Curcol

Posted on September 9, 2012

0


Curcol

Ada yang aneh dengan blog sialan ini. Sejak koneksi Internet di kampus saya mampus beberapa minggu yang lalu, pembacanya berkurang drastis, bahkan pernah sampai nol. Sekarang per hari paling banter hanya sekitar 7 atau 8. Padahal dua bulan yang lalu paling sedikit masih tidak pernah kurang dari 20 an ekor per harinya. Ada apa gerangan?

Ya sebenarnya penyebabnya jelas: pembacanya mulai bosan. Lagipula di MaChung sekarang banyak bermunculan blog-blog baru dari para staf dan dosen. Ternyata banyak yang suka blogging. Hmm,…saya kok jadi kayak tukang bakso kehilangan langganan gini sih? Jual bakso kan gak sama dengan nulis blog. Kalau mau nulis ya nulis aja, peduli setan mau dibaca orang atau dibaca setan.

Tapi dampak baiknya ada juga. Tahu bahwa blog ini mulai ditinggalkan orang, saya sekarang bisa bebas ngocol sak enaknya, ga perlu takut nyinggung sana-sini. Ya wis, biarin, tancap aja terus.

Sebentar lagi peringatan sebelas tahun tragedi nine eleven di AS. Sebelas tahun lalu gedung kembar lambang superioritas bangsa AS dirontokkan oleh serangan kamikaze teroris Al Qaeda. Teroris membajak pesawat2 penumpang Amerika, lalu mengambil alih kemudi, dan menabrakkan kedua pesawat ke gedung World Trade Center. Setelah ditabrak, beberapa jam kemudian kedua gedung tinggi itu roboh. 3000 nyawa melayang.
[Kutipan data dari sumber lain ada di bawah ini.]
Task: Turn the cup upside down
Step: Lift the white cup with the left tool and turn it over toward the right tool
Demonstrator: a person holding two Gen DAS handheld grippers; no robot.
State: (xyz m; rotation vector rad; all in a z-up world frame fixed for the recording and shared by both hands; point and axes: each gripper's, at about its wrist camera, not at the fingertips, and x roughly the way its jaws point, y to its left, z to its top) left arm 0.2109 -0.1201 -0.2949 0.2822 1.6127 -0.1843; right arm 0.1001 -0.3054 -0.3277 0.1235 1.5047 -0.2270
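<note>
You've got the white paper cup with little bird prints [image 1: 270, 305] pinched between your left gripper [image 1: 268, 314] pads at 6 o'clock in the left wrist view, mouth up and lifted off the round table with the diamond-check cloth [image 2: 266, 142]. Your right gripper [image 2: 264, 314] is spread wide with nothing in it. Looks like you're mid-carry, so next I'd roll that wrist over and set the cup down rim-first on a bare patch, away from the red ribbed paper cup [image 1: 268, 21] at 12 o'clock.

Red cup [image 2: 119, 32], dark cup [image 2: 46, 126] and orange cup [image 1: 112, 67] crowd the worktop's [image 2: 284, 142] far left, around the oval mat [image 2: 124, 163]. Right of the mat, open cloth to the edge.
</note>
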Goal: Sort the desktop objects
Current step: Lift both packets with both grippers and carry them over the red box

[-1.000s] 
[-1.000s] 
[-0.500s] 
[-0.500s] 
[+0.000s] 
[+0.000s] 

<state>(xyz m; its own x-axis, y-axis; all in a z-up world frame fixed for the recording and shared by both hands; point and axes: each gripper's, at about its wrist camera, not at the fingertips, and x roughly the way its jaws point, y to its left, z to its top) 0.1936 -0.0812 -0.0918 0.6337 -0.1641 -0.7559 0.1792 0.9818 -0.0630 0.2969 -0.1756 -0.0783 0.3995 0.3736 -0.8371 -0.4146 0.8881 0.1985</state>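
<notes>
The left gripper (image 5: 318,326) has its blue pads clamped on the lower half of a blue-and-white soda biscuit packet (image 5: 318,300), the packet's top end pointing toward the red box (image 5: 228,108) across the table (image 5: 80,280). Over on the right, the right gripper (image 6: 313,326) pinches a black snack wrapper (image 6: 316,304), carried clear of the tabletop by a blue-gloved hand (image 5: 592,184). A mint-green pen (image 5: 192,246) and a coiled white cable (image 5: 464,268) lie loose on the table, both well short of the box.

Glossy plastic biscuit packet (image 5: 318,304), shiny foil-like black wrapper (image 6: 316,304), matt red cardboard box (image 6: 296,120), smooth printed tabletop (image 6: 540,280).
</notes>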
Dari kisah nine eleven ini ada pelajaran penting yang saya amati: pucuk pimpinan militer, lembaga intelijen, dinas keamanan dan transportasi ternyata menjadi tembok birokratis yang sedikit banyak menyumbang pada tragedi itu. Laporan dari pegawai2 di jajarannya tidak ditanggapi dengan tangkas karena tembok birokrasi dan ego masing2 sektor. Akibatnya, ketika tindakan pencegahan dilancarkan, sudah terlambat. Pesawat teroris sudah dekat ke sasaran dan akibatnya ya memilukan seperti itu.

Betapa pentingnya para pemimpin mendengarkan laporan gawat darurat dari lapangan, dan betapa fatal akibatnya kalau mereka masih bersikokoh dengan rantai birokratis yang harus dilewati. Tidak cukup satu unit saja yang responsif, keseluruhan lembaga harus punya sikap tersebut dan punya skema tindakan cepat darurat manakala ada ancaman yang datang dengan cepat. Di kantor, saya punya catatan elektronik yang saya taruh di desktop saya. Tulisan2 yang saya buat dengan warna merah menunjukkan tingkat kegawatan yang tinggi. Biasanya, begitu datang di kantor, urusan2 yang merah-merah itu yang saya tangani duluan, sekalipun kadang tidak sepenting yang berwarna hitam.

Ah, bosan ah ngomong soal urusan birokratis. Saya mau curcol tentang betapa ketat aturan jaman sekarang untuk menjadi profesor. Seorang calon profesor harus bisa menembus jurnal internasional minimal satu kali, disamping seabreg karya ilmiah lainnya. Lalu, semua karyanya masih harus diperiksa kebenaran dan keasliannya oleh suatu tim. Habis itu, dia masih harus presentasi di depan para pakar di Kopertis sana. Setelah menjadi profesor pun, dia harus melaporkan kinerjanya setiap enam bulan sekali. Sudah kah dia menulis karya ilmiah, sudahkah dia meneliti, mengajar, dan melakukan pengabdian masyarakat? Sudahkah dia menulis buku? Ya, berat memang, tapi saya salut atas ketegasan pemerintah kita dalam hal ini. Lha iya lah, negara mbayari profesor ya lumayan lho jumlahnya per bulan. Masa profesornya mau nyantai2 aja? Makanya sekalipun saya cukup pontang-panting mengurus fakultas, saya senang dipacu seperti itu, karena saya menjadi tidak mandeg dan terus terpacu mengembangkan ilmu saya.